Blog Post

Using Satellites to Understand Drought

Nov 25, 2013 | Yusuke Kuwayama, Molly K. Macauley

Map of groundwater storage percentiles, one of the drought indicators derived from GRACE satellite data (courtesy of NASA/Goddard).

Map of groundwater storage percentiles, one of the drought indicators derived from GRACE satellite data (courtesy of NASA/Goddard).

A recent article in The Atlantic Cities highlighted a research paper published in Science by Jay Famiglietti, a professor of Earth System Science at the University of California, and Matt Rodell, Chief of the Hydrological Sciences Laboratory at NASA’s Goddard Space Flight Center.  Famiglietti and Rodell use data from a new generation of Earth observing satellites from the Gravity Recovery and Climate Experiment (GRACE) mission to measure changes in groundwater availability globally.  The researchers identify several areas across the United States that are currently suffering from drought and groundwater depletion, and show how GRACE could help detect and possibly predict such water-related catastrophes in the future.

The GRACE satellites are unique.  Most satellites detect electromagnetic waves reflected or emitted from the Earth’s surface, but GRACE senses variations in the Earth’s gravitational pull by measuring changes in the speed and distance between two identical spacecraft flying in a polar orbit.  As the twin satellites circle the globe together, regions of slightly stronger gravity will affect the lead satellite first, pulling it slightly away from the trailing satellite.  By constantly measuring these changes in relative position, GRACE is able to construct a new gravity map of the Earth each month.

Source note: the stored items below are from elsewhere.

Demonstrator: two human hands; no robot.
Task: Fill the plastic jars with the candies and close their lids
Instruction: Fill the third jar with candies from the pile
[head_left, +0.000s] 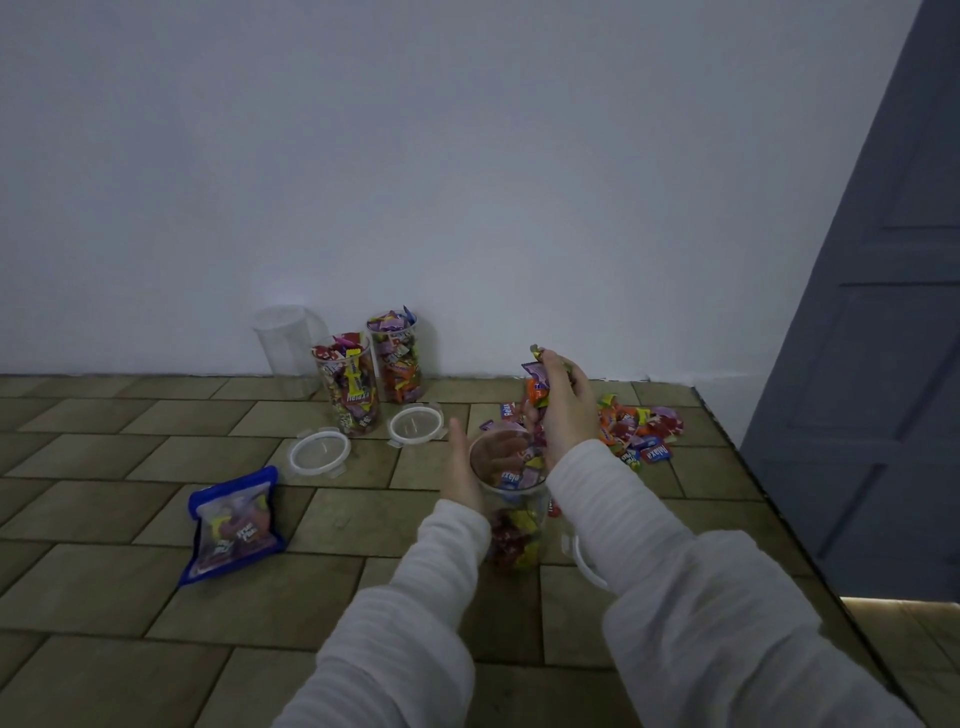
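jar (511, 499) stands upright on floor, mouth up, part full. right hand (563, 410) grips bunch of candies (535, 387) just above rim, at jar's 1 o'clock; drop path straight down, judged. left hand (465, 462) fingers wrapped round jar side at 9 o'clock, steadying. loose candy pile (636, 428) at 2 o'clock. two full jars (371, 371), lids (415, 423) at 11 o'clock.

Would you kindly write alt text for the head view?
The right hand holds a bunch of candies above a part-filled jar steadied by the left hand. Two full jars, one empty jar and loose lids sit on the tiled floor.
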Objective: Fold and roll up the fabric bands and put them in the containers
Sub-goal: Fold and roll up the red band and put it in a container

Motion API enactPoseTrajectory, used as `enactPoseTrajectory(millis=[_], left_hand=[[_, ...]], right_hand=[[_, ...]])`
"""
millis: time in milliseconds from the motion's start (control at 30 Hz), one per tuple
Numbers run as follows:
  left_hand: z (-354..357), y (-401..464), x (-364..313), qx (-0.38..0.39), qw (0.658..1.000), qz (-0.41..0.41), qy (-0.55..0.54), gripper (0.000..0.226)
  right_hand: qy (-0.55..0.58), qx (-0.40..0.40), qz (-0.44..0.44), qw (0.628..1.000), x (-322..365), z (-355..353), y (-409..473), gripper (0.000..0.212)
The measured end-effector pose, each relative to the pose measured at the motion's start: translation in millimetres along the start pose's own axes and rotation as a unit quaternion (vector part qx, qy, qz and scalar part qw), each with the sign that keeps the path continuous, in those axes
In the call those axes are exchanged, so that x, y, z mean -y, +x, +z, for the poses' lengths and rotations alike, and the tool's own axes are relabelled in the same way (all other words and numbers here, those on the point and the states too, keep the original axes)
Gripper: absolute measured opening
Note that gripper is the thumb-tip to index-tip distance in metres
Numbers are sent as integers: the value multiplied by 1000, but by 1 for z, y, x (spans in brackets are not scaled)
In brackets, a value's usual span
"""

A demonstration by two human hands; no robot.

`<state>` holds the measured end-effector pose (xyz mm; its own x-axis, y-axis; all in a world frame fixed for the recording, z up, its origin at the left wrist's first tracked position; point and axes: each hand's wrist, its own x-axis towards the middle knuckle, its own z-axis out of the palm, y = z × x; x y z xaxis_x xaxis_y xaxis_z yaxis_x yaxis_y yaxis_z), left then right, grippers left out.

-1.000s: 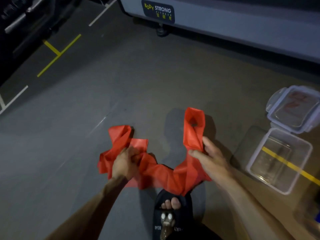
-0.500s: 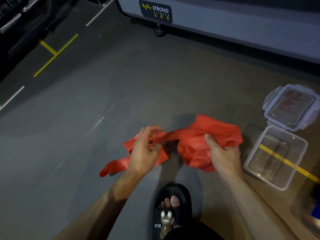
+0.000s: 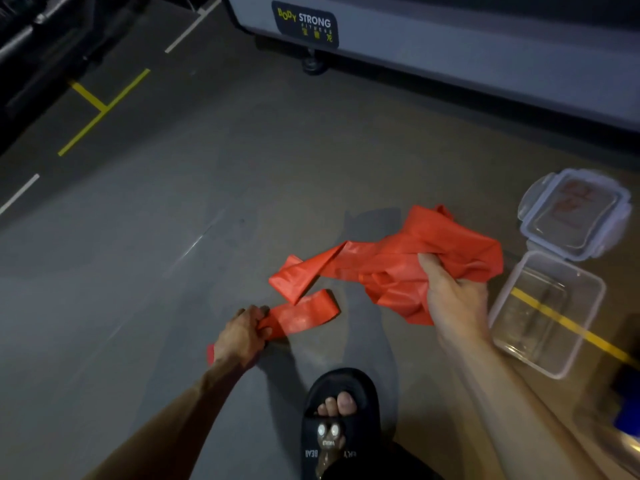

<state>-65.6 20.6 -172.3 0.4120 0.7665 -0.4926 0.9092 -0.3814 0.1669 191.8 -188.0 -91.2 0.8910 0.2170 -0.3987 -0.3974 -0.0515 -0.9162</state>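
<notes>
So there's one long red band (image 3: 363,268) and the person has it in both hands, low over the grey floor (image 3: 145,271). The left hand (image 3: 242,336) is curled around one end of it, down near the floor, with a short bit of red poking out behind the wrist and a flat strip running off to the right from the fingers. From there the band loops up and twists toward the right hand (image 3: 453,299), which is gripping a big crumpled bunch of it, thumb pressed into the folds. The hands are well apart, the right one higher and further over. It's not folded or rolled at all yet, just a loose tangle. Just right of that bunch sits a clear box (image 3: 547,313) on the floor, open, and I can't make out anything in it except a yellow line (image 3: 568,323) showing through the bottom. Its lid (image 3: 575,213) lies right behind it, touching or nearly so, with some reddish marking I can't read. A foot in a black slipper (image 3: 339,414) is planted between the arms. At the back there's a grey machine (image 3: 450,39) with a "Body Strong" label.
</notes>
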Motion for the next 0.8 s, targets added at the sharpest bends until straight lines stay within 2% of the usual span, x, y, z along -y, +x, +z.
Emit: enactPoseTrajectory(millis=[67, 167, 233, 333, 433, 567, 700, 800], left_hand=[[-3, 0, -11, -36, 999, 32, -13, 18], [-27, -3, -48, -151, 973, 66, -161, 5], [-53, 1, -81, -177, 947, 83, -254, 13], [-89, 14, -122, -184, 908, 109, -360, 7], [-107, 30, -141, -194, 908, 120, -351, 8], [-116, 50, -145, -203, 903, 94, -366, 8], [-117, 59, -163, -190, 884, 109, -413, 6], [-117, 65, -172, -183, 876, 135, -426, 18]], right_hand=[[-7, 5, -4, 1000, -3, -2, -1, 22], [-20, -6, -4, 1000, -6, -8, -2, 22], [-34, -15, -1, 999, -7, -10, -3, 22], [-53, -4, 7, 999, -10, -11, -6, 24], [-62, 12, 31, 998, -12, -13, -9, 20], [-77, 31, 39, 996, -15, -14, -10, 13], [-76, 60, 52, 994, -17, -12, -12, 23], [-69, 73, 49, 994, -18, -10, -14, 26]])
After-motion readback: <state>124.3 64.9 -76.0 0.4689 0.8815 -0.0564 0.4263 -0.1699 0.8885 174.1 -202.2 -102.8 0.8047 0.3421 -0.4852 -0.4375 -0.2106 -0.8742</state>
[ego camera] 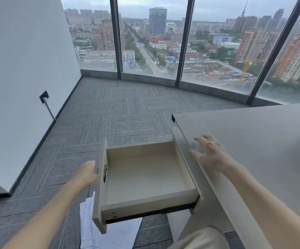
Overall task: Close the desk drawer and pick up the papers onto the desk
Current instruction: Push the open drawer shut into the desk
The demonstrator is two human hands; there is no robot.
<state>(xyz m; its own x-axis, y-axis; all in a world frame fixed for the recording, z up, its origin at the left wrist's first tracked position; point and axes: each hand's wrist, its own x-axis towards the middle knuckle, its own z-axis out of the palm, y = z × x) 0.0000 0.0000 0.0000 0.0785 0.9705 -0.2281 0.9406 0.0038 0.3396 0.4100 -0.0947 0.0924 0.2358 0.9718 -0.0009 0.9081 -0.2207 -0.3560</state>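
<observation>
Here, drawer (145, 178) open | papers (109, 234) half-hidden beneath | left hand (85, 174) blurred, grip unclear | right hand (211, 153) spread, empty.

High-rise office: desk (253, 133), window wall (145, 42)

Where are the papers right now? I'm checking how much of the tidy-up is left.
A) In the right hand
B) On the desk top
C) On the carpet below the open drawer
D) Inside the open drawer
C: the white papers lie on the grey carpet under the pulled-out drawer, whose inside is bare; neither hand holds any.
</observation>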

Since its launch in 2002, scientists have used GRACE to study everything from the mass balance of ice sheets to uplifting of the seafloor due to earthquakes.  Famiglietti and Rodell’s study exploits GRACE’s ability to detect changes in the Earth’s gravity field caused by the redistribution of water on or beneath the land surface, including changes in groundwater, soil moisture, and snow.  These measurements allow the authors to overcome the lack of comprehensive ground-based measurements of water storage and develop new insights regarding the potential for regional flooding and drought.

Droughts are amongst the costliest natural disasters, with average annual losses in the United States estimated to be in the range of $6 to $8 billion.  Most experts expect these costs to rise in the future with climate change.  In light of this, what’s the value of a technology like GRACE?  In a new project, researchers from the University of New Mexico (Richard Bernknopf, David Brookshire, and Sara Pesko), Johns Hopkins University (Ben Zaitchik), NASA Goddard (Matt Rodell, one of the authors of the Science article), and RFF (Molly Macauley and myself) have teamed up to develop a framework for conceptualizing the value of information from GRACE.  Specifically, we are analyzing how Earth observations from GRACE can help address one of the nation’s most difficult natural resource challenges:  assessment of the onset and duration of droughts and their regional impacts.

Artist's concept of the GRACE mission satellites (courtesy of NASA/JPL)

Artist's concept of the GRACE mission satellites (courtesy of NASA/JPL)

In order to get at the value of information from GRACE, we need to answer three main questions:

  1. How does information from GRACE improve drought monitoring?
  2. How does improved drought monitoring help farmers, water resource managers, and community drought planners make better decisions?
  3. Can these better decisions reduce the economic impact of droughts?

Our interdisciplinary research team will seek answers to these questions in two ways.  First, we will conduct listening sessions with experts and stakeholders in order to obtain information about how GRACE has been incorporated into drought monitoring and reporting and how it can potentially be further incorporated.  Second, we will undertake more formal modeling activities to characterize how GRACE-enhanced drought monitoring can improve regional economic outcomes.  Stay tuned for new findings as we move ahead with this project!